--- Given data Enclosed Below ---

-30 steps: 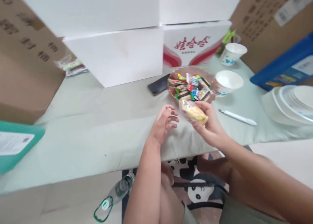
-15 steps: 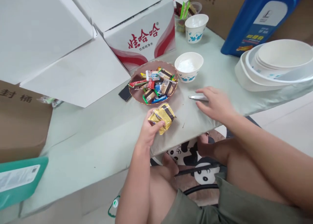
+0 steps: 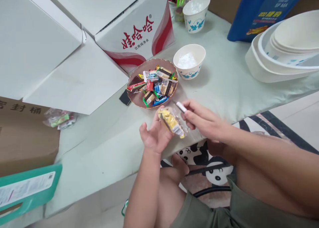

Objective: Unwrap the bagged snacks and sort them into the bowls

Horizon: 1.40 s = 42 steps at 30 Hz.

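Currently, the left hand (image 3: 157,137) is spread wide, a yellow packet (image 3: 171,122) resting across its fingers, while the right hand (image 3: 201,119) grips a white-handled tool (image 3: 181,107) just beside it, contact unclear. Tool pickup is done, no opening is discernible in the packet, and, beyond, a pink bowl (image 3: 135,96) holds wrapped snacks (image 3: 163,72); against the previous frame, the tool is off the tabletop (image 3: 99,146) and the left thumb is off the packet

Yellow packet (image 3: 170,121) against left hand (image 3: 156,137), slim white tool (image 3: 181,107) in right hand (image 3: 203,121), bowl (image 3: 135,97) of wrapped snacks (image 3: 150,85) beyond
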Each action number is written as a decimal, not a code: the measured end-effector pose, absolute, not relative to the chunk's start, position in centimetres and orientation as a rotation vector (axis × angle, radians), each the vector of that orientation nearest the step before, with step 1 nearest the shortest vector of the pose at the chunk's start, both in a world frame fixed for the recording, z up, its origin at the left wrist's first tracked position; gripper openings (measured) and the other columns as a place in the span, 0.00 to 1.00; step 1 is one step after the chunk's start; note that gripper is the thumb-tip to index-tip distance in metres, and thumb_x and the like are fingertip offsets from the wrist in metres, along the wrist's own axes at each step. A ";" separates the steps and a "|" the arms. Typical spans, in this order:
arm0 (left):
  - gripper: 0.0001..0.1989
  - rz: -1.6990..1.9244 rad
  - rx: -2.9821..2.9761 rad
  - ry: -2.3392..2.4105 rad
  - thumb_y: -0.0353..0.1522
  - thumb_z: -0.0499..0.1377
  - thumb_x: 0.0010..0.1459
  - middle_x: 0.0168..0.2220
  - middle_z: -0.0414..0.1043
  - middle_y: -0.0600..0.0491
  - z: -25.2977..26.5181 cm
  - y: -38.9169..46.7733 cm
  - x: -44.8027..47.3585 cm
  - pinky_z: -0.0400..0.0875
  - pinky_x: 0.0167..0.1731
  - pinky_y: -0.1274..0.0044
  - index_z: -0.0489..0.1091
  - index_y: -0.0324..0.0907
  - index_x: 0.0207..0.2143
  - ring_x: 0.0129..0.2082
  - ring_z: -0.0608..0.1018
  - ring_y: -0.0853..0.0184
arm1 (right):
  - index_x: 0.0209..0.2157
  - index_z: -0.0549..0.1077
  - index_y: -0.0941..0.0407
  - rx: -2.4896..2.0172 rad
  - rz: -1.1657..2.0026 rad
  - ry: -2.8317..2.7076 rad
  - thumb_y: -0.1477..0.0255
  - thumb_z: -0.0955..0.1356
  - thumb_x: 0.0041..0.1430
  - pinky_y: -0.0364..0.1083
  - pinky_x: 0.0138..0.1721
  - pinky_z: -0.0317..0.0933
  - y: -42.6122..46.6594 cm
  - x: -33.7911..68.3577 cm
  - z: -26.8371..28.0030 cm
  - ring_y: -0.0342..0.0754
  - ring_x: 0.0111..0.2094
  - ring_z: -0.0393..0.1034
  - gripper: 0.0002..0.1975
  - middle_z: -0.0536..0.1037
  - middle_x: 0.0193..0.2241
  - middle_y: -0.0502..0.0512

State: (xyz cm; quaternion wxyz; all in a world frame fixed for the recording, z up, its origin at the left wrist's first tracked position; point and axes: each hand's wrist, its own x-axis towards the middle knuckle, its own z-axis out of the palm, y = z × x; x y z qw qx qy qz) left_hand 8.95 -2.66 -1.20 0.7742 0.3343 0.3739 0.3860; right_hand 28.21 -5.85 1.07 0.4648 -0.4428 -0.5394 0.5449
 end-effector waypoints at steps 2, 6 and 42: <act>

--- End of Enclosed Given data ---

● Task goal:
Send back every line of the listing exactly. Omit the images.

● Answer to this exercise:
-30 steps: 
-15 steps: 
+0 steps: 

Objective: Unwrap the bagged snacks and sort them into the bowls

Horizon: 1.40 s = 42 steps at 30 Hz.

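Currently, the left hand (image 3: 157,137) is spread wide, a yellow packet (image 3: 171,122) resting across its fingers, while the right hand (image 3: 201,119) grips a white-handled tool (image 3: 181,107) just beside it, contact unclear. Tool pickup is done, no opening is discernible in the packet, and, beyond, a pink bowl (image 3: 135,96) holds wrapped snacks (image 3: 163,72); against the previous frame, the tool is off the tabletop (image 3: 99,146) and the left thumb is off the packet

Yellow packet (image 3: 170,121) against left hand (image 3: 156,137), slim white tool (image 3: 181,107) in right hand (image 3: 203,121), bowl (image 3: 135,97) of wrapped snacks (image 3: 150,85) beyond
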Each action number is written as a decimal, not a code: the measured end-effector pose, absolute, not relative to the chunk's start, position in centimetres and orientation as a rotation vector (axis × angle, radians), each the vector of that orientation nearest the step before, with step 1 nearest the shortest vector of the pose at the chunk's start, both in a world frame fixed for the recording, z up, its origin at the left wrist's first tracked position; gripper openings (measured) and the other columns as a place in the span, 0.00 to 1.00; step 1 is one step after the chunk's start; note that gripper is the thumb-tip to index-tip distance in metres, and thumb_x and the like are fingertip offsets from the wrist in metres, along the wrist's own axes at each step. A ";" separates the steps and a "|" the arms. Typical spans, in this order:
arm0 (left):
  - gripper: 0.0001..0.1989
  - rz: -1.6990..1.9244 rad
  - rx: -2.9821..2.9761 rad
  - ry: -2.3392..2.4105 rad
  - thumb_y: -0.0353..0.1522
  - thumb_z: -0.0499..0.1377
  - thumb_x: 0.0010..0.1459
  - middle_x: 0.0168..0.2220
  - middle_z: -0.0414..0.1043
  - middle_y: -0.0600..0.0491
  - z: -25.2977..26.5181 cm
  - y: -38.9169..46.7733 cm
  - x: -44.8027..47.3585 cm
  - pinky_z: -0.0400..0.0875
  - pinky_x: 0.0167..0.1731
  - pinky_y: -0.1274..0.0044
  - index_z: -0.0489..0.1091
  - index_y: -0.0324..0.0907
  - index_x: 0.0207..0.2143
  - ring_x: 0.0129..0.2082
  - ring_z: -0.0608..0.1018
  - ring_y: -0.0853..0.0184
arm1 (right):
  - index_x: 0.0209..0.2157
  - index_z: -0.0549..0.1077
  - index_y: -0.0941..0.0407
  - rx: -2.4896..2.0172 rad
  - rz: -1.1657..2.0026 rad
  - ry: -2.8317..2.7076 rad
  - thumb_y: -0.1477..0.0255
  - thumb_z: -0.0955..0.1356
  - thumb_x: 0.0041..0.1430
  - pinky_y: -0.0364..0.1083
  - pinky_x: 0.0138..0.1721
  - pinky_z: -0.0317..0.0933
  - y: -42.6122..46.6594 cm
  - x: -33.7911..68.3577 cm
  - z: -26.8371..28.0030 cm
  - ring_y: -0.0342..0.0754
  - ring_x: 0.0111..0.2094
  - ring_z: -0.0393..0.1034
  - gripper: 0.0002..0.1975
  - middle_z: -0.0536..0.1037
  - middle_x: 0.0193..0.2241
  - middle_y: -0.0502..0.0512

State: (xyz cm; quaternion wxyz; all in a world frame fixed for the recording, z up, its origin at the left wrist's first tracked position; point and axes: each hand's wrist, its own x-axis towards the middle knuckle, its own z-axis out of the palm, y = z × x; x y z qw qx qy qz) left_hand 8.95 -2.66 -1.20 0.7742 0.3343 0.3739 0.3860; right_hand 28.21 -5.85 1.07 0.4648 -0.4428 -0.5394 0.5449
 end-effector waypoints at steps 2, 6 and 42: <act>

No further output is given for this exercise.